Real-world example: A stateless web server scales almost linearly. If one server handles 1,000 requests/second, two servers handle ~2,000 requests/second, and ten servers handle ~10,000 requests/second. A database does not scale this well — adding a read replica might give you 1.7x read throughput (not 2x) because of replication overhead.

For a complete guide to scaling approaches, see Scaling Fundamentals.

Types of Scalability

TypeDefinitionExample
HorizontalAdd more machinesAdd web servers behind a load balancer
VerticalUpgrade to a bigger machineUpgrade from 16 GB to 128 GB RAM
DataSystem handles growing data volumeSharding a database as it grows to 10 TB
GeographicSystem serves global usersMulti-region deployment

2. Availability

Availability is the percentage of time a system is operational and accessible.

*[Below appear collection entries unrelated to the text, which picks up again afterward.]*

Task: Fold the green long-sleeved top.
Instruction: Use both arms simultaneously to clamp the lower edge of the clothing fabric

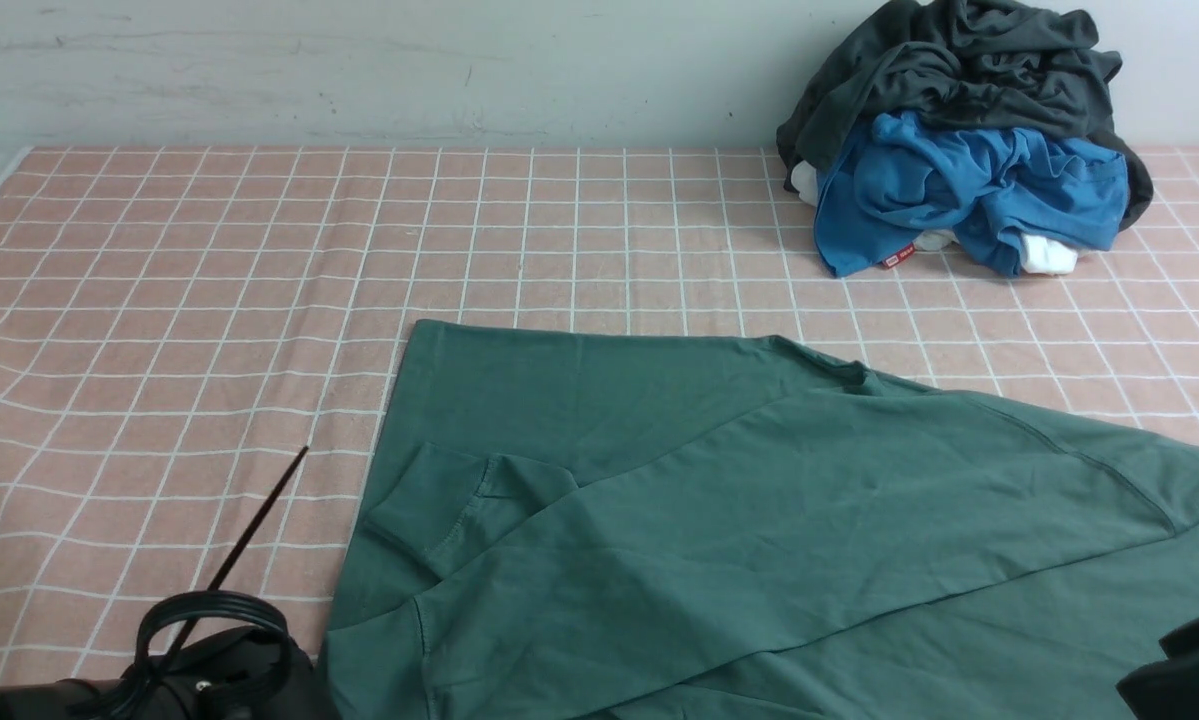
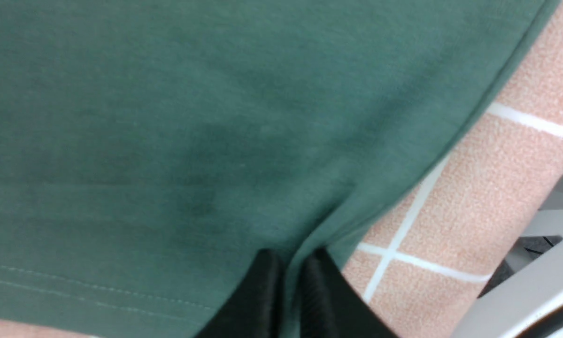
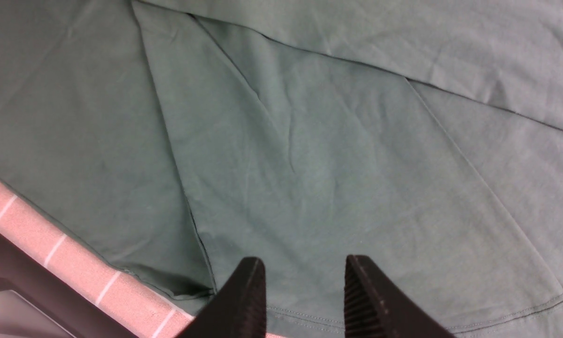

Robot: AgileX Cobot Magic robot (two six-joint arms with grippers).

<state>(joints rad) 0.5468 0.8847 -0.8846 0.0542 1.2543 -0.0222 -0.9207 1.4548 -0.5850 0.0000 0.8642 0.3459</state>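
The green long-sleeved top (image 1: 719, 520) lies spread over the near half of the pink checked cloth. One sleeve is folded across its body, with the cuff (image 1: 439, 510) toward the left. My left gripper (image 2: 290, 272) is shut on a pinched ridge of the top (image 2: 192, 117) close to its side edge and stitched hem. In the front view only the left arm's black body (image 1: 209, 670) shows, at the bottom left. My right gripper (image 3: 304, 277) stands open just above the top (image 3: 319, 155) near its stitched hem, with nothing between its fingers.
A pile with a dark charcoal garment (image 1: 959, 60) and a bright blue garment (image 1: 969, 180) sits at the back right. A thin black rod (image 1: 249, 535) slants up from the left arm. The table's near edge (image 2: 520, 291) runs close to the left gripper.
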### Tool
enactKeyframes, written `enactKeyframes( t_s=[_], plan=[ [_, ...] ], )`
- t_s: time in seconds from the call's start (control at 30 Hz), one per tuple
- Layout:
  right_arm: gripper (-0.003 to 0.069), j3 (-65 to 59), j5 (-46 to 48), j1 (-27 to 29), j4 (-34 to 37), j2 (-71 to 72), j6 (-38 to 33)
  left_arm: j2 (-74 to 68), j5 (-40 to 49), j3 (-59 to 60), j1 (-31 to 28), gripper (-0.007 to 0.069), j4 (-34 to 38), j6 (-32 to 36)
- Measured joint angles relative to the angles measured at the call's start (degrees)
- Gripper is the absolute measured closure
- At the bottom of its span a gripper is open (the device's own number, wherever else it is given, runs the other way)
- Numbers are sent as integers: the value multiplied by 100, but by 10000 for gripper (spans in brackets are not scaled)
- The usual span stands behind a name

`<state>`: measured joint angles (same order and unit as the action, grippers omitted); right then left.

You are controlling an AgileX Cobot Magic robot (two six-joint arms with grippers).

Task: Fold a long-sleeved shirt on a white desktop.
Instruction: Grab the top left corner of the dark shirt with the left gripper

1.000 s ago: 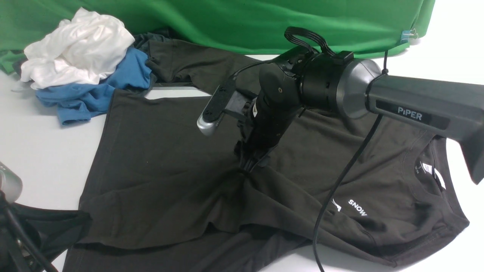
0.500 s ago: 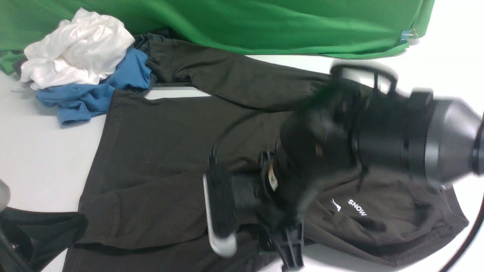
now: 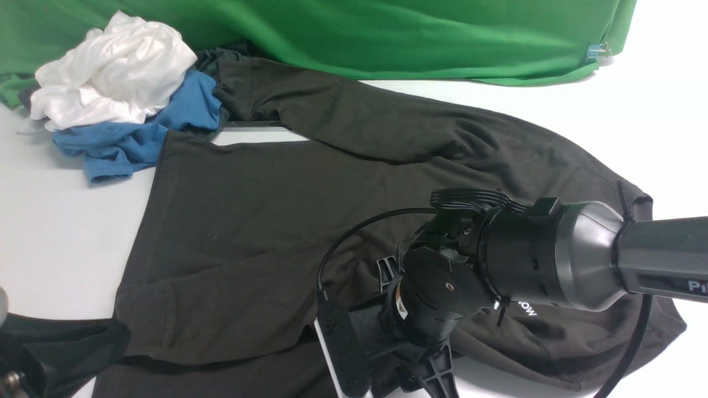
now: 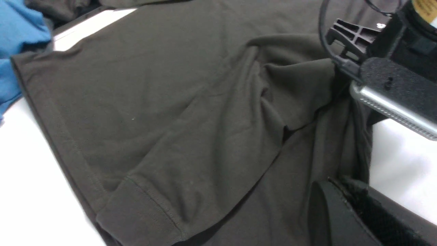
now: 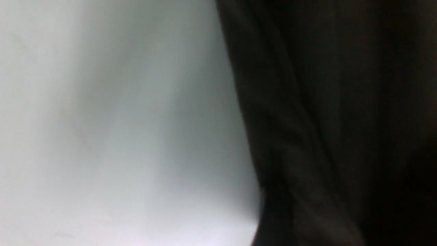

This is usually expressed as a percentage, and the industry talks about "nines." The more nines, the more available the system.

The Nines Table

This table is critical. Memorize it.

AvailabilityDesignationDowntime/YearDowntime/MonthDowntime/Week
99%Two nines3.65 days7.3 hours1.68 hours
99.9%Three nines8.77 hours43.8 minutes10.1 minutes
99.95%Three and a half nines4.38 hours21.9 minutes5.04 minutes
99.99%Four nines52.6 minutes4.38 minutes1.01 minutes
99.999%Five nines5.26 minutes26.3 seconds6.05 seconds
99.9999%Six nines31.5 seconds2.63 seconds0.605 seconds

WARNING

Going from 99.9% to 99.99% is much harder than going from 99% to 99.9%. Each additional nine typically costs 10x more in engineering effort and infrastructure.

Real-World Availability Numbers

ServiceTypical SLAWhat It Means
AWS S399.99%52.6 minutes downtime/year
AWS EC299.99%52.6 minutes downtime/year
Google Cloud SQL99.95%4.38 hours downtime/year
Stripe API99.99%+Almost no downtime
Your startup's first server~99%3.65 days downtime/year (be honest)

How to Calculate Availability of Combined Systems

If your system has multiple components in series (all must work), the total availability is the product:

System = Web Server → Database

Web Server availability: 99.9%
Database availability:   99.9%

System availability: 99.9% × 99.9% = 99.8%

That is worse than either component alone. Every component you add in series reduces overall availability.

If components are in parallel (either can work), availability improves:

Two database replicas, each 99.9% available:

Probability both are down: (1 - 0.999) × (1 - 0.999) = 0.000001
System availability: 1 - 0.000001 = 99.9999%

For strategies to improve availability, see Redundancy & Replication.

3. Reliability

Reliability is the probability that a system performs its intended function without failure over a given time period.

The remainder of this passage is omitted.